As to the year he had, between the end of 1966 and 1967, and in spite of his flop sweats, he contributed ‘Strawberry Fields Forever’, ‘Lucy in the Sky with Diamonds’, ‘A Day in the Life’, ‘All You Need is Love’ and ‘I Am the Walrus’. Not bad for a struggler.

The only song on Pepper I still can’t really listen to is ‘Within You Without You’, not because of the Indian sounds, but because of George’s dreary voice singing that endlessly dreary melody. And if there’s anything that doesn’t fit with the music hall vibe or the snapshot of mid-60s British culture, it’s that one track, which screams out to be skipped.

One thing Merlin pointed out was that The Beatles were working in an atmosphere of being constantly dismissed by the hipsters of their time, and written off by the British Press, who had been asking the question, Are The Beatles finally over? since 1963, and would go on asking it until 1971, when they switched to, Will The Beatles ever get back together?

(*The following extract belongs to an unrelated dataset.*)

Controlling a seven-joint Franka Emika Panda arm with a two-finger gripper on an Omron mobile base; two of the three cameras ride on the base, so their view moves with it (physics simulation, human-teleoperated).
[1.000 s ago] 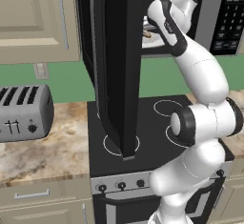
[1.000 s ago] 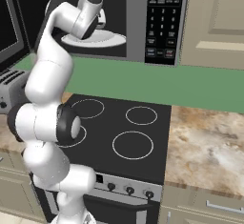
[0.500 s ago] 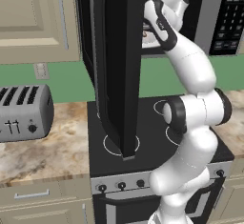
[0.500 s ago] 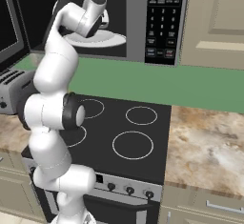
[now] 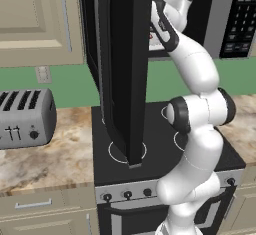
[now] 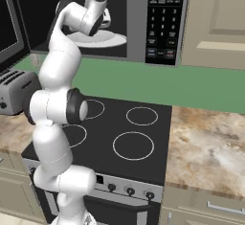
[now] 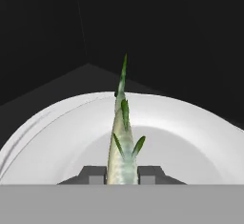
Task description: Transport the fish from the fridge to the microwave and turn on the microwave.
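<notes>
The microwave [image 6: 160,20] hangs above the stove with its dark door [image 5: 125,69] swung wide open. Inside its black cavity lies a white plate [image 6: 107,41] [image 7: 190,137]. My gripper [image 7: 122,173] [image 6: 105,22] reaches into the cavity and is shut on the fish [image 7: 121,142], a slim greenish-grey piece with small green fins. The fish points away from the hand, just above the middle of the plate. Whether it touches the plate I cannot tell. In the left base view the open door hides the fingers. The fridge is out of view.
A black stove [image 6: 134,133] with ring burners sits directly under the microwave. A silver toaster [image 5: 22,116] stands on the marble counter to the left. Beige wall cabinets [image 6: 215,23] flank the microwave, and more counter [image 6: 206,142] runs to the right.
The arm's elbow has lifted and swung, and the hand has shifted a little further over the plate inside the microwave. The grip on the fish is unchanged.
</notes>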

Even now, if Macca and Ringo are set to appear on the same stage, The Guardian rolls out a Surviving Beatles to Reunite headline.

Every single, every album, was reviewed by the music press as a certain flop. People had been waiting for them to fail in much the same way that the tech press are (now) waiting for Apple Inc. to fail. Meanwhile, ‘serious music fans’ were getting into Hendrix and the Floyd, or spray painting Clapton is God in underpasses. The Beatles were a pop band, and nobody had heard a note they’d played live since 1962. Sgt Pepper was similarly dismissed, but it was too important and too powerful and too good to be damaged by bad press. That the Daily Mail have always been negative about The Beatles is proof of their brilliance.

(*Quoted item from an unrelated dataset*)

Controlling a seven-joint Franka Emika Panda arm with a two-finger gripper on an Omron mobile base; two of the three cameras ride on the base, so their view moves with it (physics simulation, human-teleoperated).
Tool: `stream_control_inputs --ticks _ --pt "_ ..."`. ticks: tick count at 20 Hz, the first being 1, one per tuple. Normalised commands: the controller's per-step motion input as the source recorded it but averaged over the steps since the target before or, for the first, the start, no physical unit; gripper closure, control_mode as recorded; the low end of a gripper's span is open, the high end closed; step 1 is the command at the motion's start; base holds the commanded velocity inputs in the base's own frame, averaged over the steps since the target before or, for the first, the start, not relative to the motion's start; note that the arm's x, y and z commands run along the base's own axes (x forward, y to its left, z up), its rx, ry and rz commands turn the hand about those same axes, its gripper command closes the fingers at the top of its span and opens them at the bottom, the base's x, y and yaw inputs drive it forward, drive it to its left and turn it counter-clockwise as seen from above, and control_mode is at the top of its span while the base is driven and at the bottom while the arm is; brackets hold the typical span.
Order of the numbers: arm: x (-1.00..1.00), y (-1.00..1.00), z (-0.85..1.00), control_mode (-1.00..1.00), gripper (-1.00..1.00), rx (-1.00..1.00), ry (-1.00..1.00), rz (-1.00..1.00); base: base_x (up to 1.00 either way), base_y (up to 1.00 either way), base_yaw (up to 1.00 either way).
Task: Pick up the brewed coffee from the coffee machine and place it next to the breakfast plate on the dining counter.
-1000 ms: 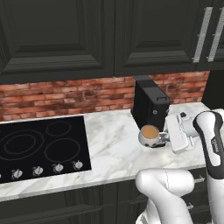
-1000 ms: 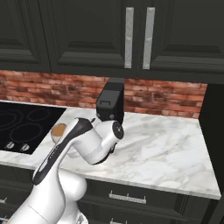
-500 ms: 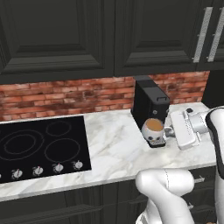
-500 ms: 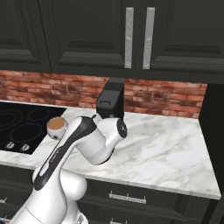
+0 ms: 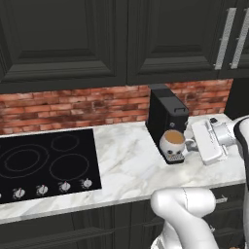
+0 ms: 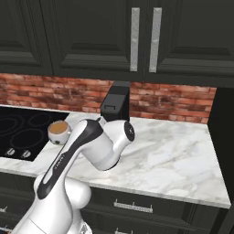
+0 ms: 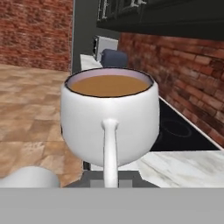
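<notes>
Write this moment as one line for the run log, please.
phase: carry | gripper: shut on mug handle | brewed coffee: lifted off counter, upright, beside coffee machine | breakfast plate: not reached

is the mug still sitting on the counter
Apart. In the left base view the mug hangs at the gripper, its base above the marble counter, beside the coffee machine.

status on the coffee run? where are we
Done: the brewed coffee is out of the coffee machine, lifted off the marble counter. In hand: the gripper grips the mug by its handle, the cup upright and full in the hand view. Left: the whole carry to the dining counter and the set-down beside the breakfast plate.
</notes>
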Motion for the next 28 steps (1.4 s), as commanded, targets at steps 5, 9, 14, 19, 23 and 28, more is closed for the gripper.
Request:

Most of all, the album raised consciousness, creating the conditions that allowed others — in many fields, and all around the world — to experiment and succeed or fail on their own merits. I still think it’s incredible that these four individuals, this alchemical combination of introverts and extroverts, were able to produce music of such artistry and genius as a group, when later on, as solo artists, they only sporadically managed to produce a similar spark. Whatever John said later, about not really liking The Beatles, the answer should always have been, ‘But John, your solo stuff is rubbish in comparison. You know that, right?’

Never before, never since. Nothing like them. 1960s Britain. 98% tax.

* Usually Middle aged blokes (sadly).